Considérant qu’il ressort des pièces du dossier, notamment du contrat local de sécurité, ainsi que des débats à l’audience publique tenue par le juge des référés du Conseil d’Etat, qu’on constate dans la ville d’Yerres la constitution de bandes de mineurs et une importance croissante de la part prise par ceux-ci dans la délinquance ; que, même si celle-ci n’est pas spécifiquement imputable aux mineurs de 13 ans, la protection de ceux-ci justifie des mesures destinées à prévenir les risques qu’ils encourent en circulant seuls la nuit dans la ville, lesquels sont et vont être accompagnées de mesures d’action sociale destinées aux adolescents et distinctes de l’activité des services de police ; que si les quartiers Tournelles, renouveau et Gambetta semblent particulièrement sensibles, comme l’indique le contrat local de sécurité, la taille réduite de cette ville de 28 000 habitants et la configuration de ses voies de communication permettant une grande mobilité des bandes de délinquants issues ou non de la ville, qui est desservie par le RER, rendraient irréaliste une réglementation limitée à ces seuls quartiers, comme il ressort nettement des développements et conclusions présentés à l’audience par la commune ; que les mesures contenues dans l’arrêté du maire ne méconnaissent par elle-mêmes ni les dispositions du code de procédure pénale relatives au contrôle d’identité ni, dès lors qu’elles ne sont applicables qu’en cas d’urgence, celles de l’exécution forcée ; que ces mesures sont adaptées aux circonstances particulières à la ville d’Yerres, nonobstant celle que les taux de délinquance y seraient inférieurs à ceux des communes voisines au regard des statistiques de l’activité policière ; que s’il parait excessif par rapport aux fins poursuivies que l’interdiction de circulation commence dès 22 heures, il n’y a cependant pas lieu de suspendre, en tant qu’il concerne la zone urbaine, l’exécution de l’arrêté susmentionné, dès lors que le représentant de la commune s’est engagé devant le juge des référés du Conseil d’Etat en le confirmant par écrit à le modifier pour repousser de 22 à 23 heures le début de la période réglementée ;

Considérant en revanche qu’il n’existe pas de justification sérieuse pour appliquer cette réglementation hors du territoire urbanisé de la commune, c’est à dire dans la zone boisée qui constitue près de 30 % du territoire de la commune ;

Considérant qu’il résulte de tout ce qui précède que la commune d’Yerres n’est fondée à demander la réformation de l’ordonnance attaquée, laquelle est suffisamment motivée, qu’en tant qu’elle a suspendu l’application générale de l’arrêté du 19 juillet 2001 de son maire au lieu de n’en suspendre les effets qu’en dehors de la partie urbanisée de la commune ;

Sur l’application de l’article L. 761-1 du code de justice administrative ;

Considérant que, dans les circonstances de l’espèce, il n’y a pas lieu de condamner l’Etat à payer à la commune d’Yerres la somme que celle-ci demande au titre des frais exposés par elle et non compris dans les dépens ;

O R D O N N E

Article 1er : Jusqu’à ce qu’il ait été statué sur le déféré du préfet de l’Essonne présenté contre l’arrêté du maire d’Yerres du 19 juillet 2001 réglementant la circulation des mineurs de 13 ans sur le territoire de la commune d’Yerres, les effets de cet arrêté sont suspendus sur la partie non urbanisée de la commune.
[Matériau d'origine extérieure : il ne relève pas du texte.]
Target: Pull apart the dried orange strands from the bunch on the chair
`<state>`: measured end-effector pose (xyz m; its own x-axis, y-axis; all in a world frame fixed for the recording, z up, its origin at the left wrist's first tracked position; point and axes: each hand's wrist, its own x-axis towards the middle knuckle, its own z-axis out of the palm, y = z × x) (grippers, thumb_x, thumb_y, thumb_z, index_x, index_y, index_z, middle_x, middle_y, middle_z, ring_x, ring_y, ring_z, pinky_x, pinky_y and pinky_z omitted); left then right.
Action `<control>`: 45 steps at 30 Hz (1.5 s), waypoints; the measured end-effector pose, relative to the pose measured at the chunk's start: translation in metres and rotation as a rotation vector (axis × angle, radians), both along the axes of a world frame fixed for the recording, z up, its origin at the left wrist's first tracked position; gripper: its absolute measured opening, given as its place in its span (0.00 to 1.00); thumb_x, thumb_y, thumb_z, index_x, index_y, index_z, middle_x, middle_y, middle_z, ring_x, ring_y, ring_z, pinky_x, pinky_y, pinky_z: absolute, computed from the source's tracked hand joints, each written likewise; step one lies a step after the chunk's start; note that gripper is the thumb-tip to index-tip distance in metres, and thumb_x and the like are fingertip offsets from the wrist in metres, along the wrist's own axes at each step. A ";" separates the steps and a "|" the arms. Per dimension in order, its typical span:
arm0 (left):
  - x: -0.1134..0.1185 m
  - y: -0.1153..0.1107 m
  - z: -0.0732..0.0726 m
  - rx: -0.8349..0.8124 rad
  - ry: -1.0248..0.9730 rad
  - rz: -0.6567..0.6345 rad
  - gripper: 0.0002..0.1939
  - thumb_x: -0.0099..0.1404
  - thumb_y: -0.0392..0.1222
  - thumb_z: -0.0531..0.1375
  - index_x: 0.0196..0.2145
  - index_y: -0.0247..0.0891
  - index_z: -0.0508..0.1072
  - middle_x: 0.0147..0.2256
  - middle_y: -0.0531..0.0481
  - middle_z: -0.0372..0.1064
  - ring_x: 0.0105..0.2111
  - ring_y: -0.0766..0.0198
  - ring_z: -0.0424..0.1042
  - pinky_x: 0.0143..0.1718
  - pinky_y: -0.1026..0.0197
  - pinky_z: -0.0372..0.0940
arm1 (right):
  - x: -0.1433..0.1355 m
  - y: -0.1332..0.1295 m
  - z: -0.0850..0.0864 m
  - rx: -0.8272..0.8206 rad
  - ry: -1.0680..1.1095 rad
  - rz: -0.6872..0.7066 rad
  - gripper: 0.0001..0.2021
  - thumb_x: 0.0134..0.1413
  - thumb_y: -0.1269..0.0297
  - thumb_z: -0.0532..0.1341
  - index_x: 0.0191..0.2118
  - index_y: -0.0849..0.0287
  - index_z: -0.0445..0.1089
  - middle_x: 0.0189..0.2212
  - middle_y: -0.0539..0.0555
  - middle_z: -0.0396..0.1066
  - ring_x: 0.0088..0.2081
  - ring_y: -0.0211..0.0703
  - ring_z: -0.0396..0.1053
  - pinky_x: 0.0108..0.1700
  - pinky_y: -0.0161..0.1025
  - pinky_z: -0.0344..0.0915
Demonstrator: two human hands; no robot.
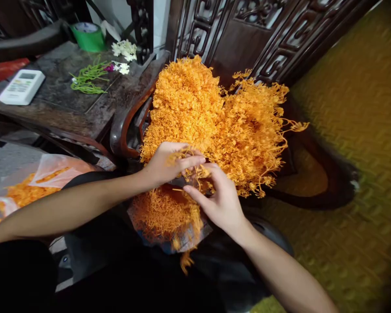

Article 2 : L’ordonnance du 25 juillet 2001 du juge des référés du tribunal administratif de Versailles est réformée en ce qu’elle a de contraire à la présente décision.

Article 3 : Le surplus des conclusions de la requête de la commune d’Yerres est rejeté.

Article 4 : La présente ordonnance sera notifiée à la COMMUNE D’YERRES, au préfet de l’Essonne et au ministre de l’intérieur.

Copie en sera transmise au Procureur de la République près le tribunal de Grande Instance d’Evry.